Johnson first appeals the district court's denial of his suppression motion, which we review de novo. See United States v. Bautista, 362 F.3d 584, 588-89 (9th Cir.2004). Whether there is reasonable suspicion to justify an investigatory stop is a mixed question of law and fact also reviewed de novo. See United States v. Hall, 974 F.2d 1201, 1204 (9th Cir.1992). We review factual findings for clear error. See United States v. Patayan Soriano, 361 F.3d 494, 501 (9th Cir.2004). Contrary to Johnson's argument that the seizure of the firearm stemmed from a violation of his Fourth Amendment rights, we think the record amply supported a "stop and frisk" under Terry v. Ohio, 392 U.S. 1, 88 S.Ct. 1868, 20 L.Ed.2d 889 (1968).

"The Fourth Amendment applies to all seizures of the person, including seizures that involve only a brief detention short of traditional arrest." United States v. Enslin, 327 F.3d 788, 795 (9th Cir.2003) (quoting United States v. Brignoni-Ponce, 422 U.S. 873, 878, 95 S.Ct. 2574, 45 L.Ed.2d 607 (1975)). Police may detain or seize an individual for brief, investigatory purposes, provided the officers making the stop have reasonable suspicion "that criminal activity may be afoot." United States v. Orman, 486 F.3d 1170, 1173 (9th Cir. 2007) (quoting Terry, 392 U.S. at 30, 88 S.Ct. 1868). If an officer reasonably suspects the individual may be armed and dangerous, the officer may "frisk" the person he has stopped to determine if the individual is carrying any weapons. United States v. Washington, 387 F.3d 1060, 1067 (9th Cir.2004) (citing Terry, 392 U.S. at 30, 88 S.Ct. 1868). This frisk is limited to a patdown of the exterior clothing. Id.

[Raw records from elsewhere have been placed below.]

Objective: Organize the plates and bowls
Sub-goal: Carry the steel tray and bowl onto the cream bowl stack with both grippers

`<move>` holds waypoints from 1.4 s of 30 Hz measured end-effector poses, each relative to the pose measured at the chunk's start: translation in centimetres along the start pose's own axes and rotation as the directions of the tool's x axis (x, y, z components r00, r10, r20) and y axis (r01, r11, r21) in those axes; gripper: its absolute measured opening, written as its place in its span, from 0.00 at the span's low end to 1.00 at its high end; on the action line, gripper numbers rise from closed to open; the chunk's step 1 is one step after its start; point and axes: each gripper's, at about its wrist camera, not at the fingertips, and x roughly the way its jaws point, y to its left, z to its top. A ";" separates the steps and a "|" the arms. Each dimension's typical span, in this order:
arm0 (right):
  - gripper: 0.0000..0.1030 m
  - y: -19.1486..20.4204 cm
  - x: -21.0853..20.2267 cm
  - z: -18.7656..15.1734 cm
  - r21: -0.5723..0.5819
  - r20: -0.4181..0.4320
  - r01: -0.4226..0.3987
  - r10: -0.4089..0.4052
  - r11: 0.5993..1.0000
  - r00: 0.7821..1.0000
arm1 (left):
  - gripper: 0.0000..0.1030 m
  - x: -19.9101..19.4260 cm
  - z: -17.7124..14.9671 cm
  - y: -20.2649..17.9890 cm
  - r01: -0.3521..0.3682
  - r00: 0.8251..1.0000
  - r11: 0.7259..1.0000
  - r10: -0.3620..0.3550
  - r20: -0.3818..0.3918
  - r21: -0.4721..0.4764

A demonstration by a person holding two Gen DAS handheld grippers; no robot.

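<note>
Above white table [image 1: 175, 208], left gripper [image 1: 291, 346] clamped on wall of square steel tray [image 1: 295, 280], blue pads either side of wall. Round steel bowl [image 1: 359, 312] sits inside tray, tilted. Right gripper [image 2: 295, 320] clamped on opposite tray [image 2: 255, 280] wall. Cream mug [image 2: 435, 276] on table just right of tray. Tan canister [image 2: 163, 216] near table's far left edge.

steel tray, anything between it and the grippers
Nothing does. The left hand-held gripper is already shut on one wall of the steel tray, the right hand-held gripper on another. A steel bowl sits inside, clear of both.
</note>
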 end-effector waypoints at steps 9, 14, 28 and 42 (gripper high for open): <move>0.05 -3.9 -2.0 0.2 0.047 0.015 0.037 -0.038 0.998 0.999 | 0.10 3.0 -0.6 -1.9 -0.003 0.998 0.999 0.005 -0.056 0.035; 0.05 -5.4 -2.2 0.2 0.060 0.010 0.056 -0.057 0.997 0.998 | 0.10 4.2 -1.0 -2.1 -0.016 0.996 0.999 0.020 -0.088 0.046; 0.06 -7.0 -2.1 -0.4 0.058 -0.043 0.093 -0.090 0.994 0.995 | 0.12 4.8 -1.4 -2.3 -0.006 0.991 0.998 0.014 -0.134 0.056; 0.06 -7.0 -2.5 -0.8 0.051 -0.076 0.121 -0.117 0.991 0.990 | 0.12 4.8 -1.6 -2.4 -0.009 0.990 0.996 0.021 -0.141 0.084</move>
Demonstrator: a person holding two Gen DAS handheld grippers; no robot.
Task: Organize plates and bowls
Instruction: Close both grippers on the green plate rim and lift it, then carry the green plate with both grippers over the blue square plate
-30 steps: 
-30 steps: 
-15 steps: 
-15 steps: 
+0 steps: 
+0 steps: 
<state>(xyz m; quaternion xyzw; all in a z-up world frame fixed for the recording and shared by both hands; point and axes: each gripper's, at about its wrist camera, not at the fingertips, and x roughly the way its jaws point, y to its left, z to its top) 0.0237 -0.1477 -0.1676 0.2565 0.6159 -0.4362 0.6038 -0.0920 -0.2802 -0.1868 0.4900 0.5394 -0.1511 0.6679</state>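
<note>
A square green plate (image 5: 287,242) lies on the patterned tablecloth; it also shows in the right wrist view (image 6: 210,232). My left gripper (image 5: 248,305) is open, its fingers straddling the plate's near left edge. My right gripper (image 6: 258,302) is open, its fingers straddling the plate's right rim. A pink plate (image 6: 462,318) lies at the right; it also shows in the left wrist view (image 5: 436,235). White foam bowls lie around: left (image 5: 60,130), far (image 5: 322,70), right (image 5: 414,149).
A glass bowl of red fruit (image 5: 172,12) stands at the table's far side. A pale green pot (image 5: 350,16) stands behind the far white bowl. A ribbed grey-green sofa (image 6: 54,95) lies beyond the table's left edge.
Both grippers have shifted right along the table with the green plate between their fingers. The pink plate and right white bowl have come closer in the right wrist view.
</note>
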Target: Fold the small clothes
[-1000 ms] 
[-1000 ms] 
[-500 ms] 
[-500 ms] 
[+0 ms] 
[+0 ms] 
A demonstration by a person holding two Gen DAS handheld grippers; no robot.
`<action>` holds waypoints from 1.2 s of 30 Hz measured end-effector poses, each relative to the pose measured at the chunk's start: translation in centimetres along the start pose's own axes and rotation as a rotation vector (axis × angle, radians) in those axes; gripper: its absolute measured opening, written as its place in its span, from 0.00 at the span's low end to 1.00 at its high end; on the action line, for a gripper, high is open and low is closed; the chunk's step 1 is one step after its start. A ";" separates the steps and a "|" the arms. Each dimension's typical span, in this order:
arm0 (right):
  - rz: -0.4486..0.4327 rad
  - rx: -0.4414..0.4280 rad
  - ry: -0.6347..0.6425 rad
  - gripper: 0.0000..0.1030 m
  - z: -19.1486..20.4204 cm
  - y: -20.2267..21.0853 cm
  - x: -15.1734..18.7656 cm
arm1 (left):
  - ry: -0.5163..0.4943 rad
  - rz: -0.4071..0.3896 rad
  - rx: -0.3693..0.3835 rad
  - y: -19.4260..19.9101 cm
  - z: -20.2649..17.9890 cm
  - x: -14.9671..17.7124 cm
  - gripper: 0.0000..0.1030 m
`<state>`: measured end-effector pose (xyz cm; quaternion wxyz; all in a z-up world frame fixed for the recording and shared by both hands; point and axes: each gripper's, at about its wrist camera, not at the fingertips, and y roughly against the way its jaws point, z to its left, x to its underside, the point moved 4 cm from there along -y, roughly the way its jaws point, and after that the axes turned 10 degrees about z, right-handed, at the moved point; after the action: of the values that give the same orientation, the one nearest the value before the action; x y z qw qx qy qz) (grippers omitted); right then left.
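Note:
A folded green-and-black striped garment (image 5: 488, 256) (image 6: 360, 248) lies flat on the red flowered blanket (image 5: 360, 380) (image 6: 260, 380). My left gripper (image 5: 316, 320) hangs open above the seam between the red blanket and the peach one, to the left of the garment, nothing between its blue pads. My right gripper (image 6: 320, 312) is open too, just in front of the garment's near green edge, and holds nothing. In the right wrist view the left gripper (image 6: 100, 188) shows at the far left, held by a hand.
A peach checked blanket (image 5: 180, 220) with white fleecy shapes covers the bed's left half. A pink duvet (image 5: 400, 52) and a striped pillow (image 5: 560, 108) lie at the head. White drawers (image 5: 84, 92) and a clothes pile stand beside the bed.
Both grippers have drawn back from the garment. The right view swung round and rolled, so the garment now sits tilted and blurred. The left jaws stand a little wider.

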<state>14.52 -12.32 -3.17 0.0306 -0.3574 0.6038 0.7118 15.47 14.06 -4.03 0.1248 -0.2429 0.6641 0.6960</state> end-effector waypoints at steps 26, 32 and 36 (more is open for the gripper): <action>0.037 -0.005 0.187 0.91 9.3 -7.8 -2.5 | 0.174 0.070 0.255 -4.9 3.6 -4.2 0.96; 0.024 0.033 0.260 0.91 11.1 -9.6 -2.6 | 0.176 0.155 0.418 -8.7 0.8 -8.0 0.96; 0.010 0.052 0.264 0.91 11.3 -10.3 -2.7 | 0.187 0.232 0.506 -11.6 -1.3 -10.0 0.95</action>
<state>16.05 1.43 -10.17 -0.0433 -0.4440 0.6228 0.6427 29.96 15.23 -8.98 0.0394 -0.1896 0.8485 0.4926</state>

"Reasonable suspicion `is formed by specific, articulable facts which, together with objective and reasonable inferences, form the basis for suspecting that the particular person detained is engaged in criminal activity.'" United States v. Thompson, 282 F.3d 673, 678 (9th Cir. 2002) (quoting United States v. Rojas-Millan, 234 F.3d 464, 468-69 (9th Cir.2000)). "To determine whether reasonable suspicion existed, the court must consider the totality of the circumstances surrounding the stop." Hall, 974 F.2d at 1204. This determination is made with reference to the "collective knowledge of the officers involved,...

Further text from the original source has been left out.